### PROBLEM DETAILS
Which lines in the listing below contain the word "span"? Copy each one.

### DATA FOR THE TASK
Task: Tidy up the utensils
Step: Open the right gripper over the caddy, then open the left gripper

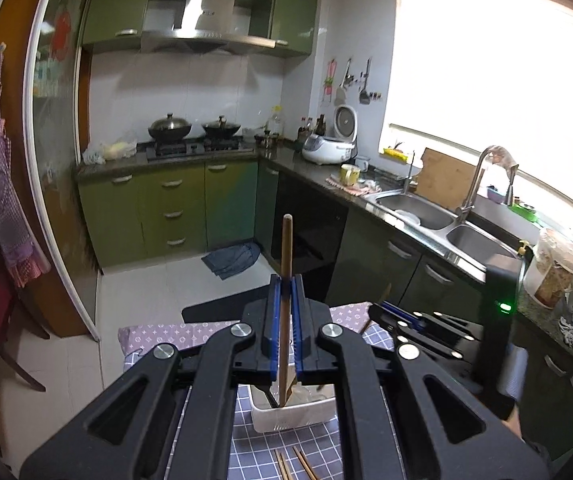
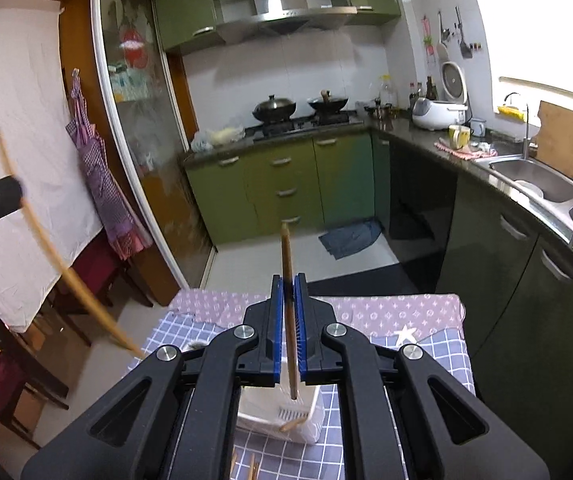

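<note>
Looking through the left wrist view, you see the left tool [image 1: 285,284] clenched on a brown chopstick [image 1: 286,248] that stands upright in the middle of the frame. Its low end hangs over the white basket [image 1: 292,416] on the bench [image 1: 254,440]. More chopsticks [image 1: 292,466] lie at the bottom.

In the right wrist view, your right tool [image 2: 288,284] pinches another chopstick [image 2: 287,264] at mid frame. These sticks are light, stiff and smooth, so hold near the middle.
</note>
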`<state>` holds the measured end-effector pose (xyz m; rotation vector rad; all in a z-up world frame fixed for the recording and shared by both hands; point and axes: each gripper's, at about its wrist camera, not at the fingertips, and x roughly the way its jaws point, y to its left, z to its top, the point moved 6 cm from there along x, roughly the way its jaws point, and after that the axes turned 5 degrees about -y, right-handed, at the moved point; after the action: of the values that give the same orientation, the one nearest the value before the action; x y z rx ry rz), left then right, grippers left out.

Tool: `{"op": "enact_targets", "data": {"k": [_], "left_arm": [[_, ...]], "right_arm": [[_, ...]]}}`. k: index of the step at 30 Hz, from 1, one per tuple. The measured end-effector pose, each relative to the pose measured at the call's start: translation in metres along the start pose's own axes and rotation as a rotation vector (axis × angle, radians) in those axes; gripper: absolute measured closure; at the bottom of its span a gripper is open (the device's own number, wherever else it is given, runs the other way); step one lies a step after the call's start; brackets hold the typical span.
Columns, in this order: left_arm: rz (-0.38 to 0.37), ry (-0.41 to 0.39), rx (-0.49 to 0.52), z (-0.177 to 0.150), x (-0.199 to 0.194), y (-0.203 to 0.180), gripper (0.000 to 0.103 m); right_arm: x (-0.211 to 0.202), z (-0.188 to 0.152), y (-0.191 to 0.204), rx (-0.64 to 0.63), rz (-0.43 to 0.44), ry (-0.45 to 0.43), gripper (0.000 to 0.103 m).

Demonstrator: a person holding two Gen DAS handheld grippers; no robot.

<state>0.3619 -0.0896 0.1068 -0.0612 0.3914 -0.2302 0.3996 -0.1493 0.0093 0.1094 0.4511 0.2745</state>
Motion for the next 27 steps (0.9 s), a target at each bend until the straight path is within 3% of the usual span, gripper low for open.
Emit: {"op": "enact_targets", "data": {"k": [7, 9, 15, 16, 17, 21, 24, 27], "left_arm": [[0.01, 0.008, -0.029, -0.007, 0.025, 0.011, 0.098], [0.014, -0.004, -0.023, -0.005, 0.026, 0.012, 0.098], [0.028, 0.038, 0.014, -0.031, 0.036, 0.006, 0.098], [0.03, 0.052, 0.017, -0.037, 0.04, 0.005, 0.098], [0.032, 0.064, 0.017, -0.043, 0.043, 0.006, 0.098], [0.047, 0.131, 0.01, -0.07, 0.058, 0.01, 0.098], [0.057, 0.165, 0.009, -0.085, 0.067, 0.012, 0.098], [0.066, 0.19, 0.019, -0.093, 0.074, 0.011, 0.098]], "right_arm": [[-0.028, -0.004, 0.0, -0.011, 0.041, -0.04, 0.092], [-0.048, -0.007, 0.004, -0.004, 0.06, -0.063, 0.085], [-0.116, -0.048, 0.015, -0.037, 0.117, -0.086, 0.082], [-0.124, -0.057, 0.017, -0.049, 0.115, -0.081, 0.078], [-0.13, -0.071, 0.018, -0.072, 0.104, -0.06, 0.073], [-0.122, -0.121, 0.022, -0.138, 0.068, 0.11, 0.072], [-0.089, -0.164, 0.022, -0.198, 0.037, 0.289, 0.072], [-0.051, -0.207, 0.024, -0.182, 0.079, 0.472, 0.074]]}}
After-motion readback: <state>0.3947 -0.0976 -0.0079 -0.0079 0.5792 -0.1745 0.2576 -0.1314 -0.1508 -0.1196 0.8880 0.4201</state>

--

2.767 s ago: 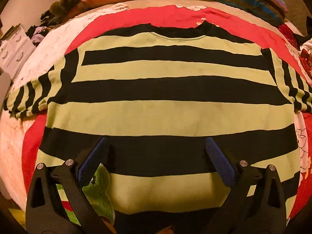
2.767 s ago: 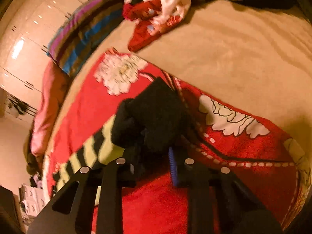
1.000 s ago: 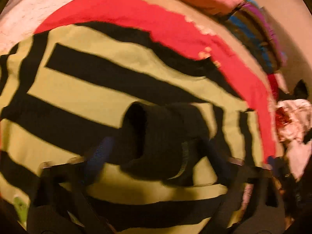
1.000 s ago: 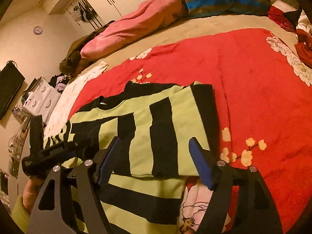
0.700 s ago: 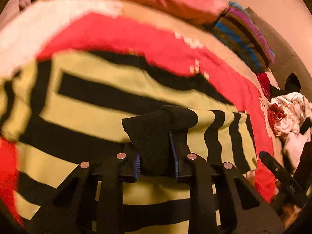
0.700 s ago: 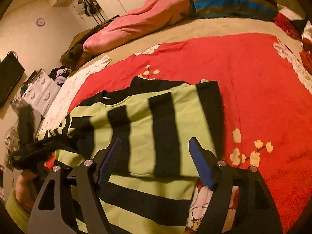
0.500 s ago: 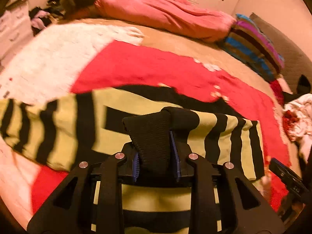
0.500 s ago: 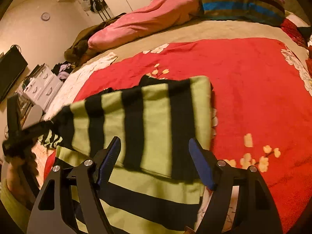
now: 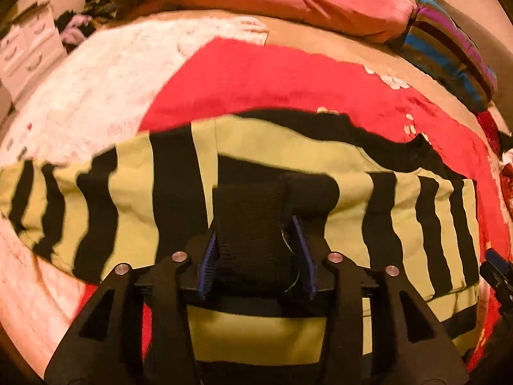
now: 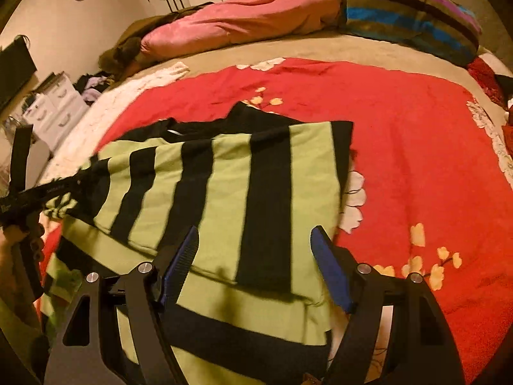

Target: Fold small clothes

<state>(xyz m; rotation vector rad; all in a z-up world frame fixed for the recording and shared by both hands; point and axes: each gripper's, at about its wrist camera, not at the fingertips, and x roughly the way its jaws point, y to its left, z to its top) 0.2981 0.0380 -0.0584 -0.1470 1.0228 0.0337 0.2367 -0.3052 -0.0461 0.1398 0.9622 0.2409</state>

### RESULT OF THIS EXERCISE
Tool: `{"op": "enact_targets", "data": {"k": [_], "left_arm": [[_, ...]], "right_arm": [[_, ...]]}}`. k: index of the step at 30 Hz, from 1, one per tuple. The measured end-effector pose, each relative to the pose measured at the call's start: translation in metres along the start pose's own axes and rotation as a rotation vector (axis × angle, radians) in those axes; gripper: absolute measured closure; at the bottom of its span a gripper is open (the device's own number, wherever else it is given, runs the other way); step one lies a step after the call's start; brackets hold the typical span.
Motion for the next 27 steps (0.9 s), a target at each bend until the straight path is within 3% of the usual span, gripper low for open.

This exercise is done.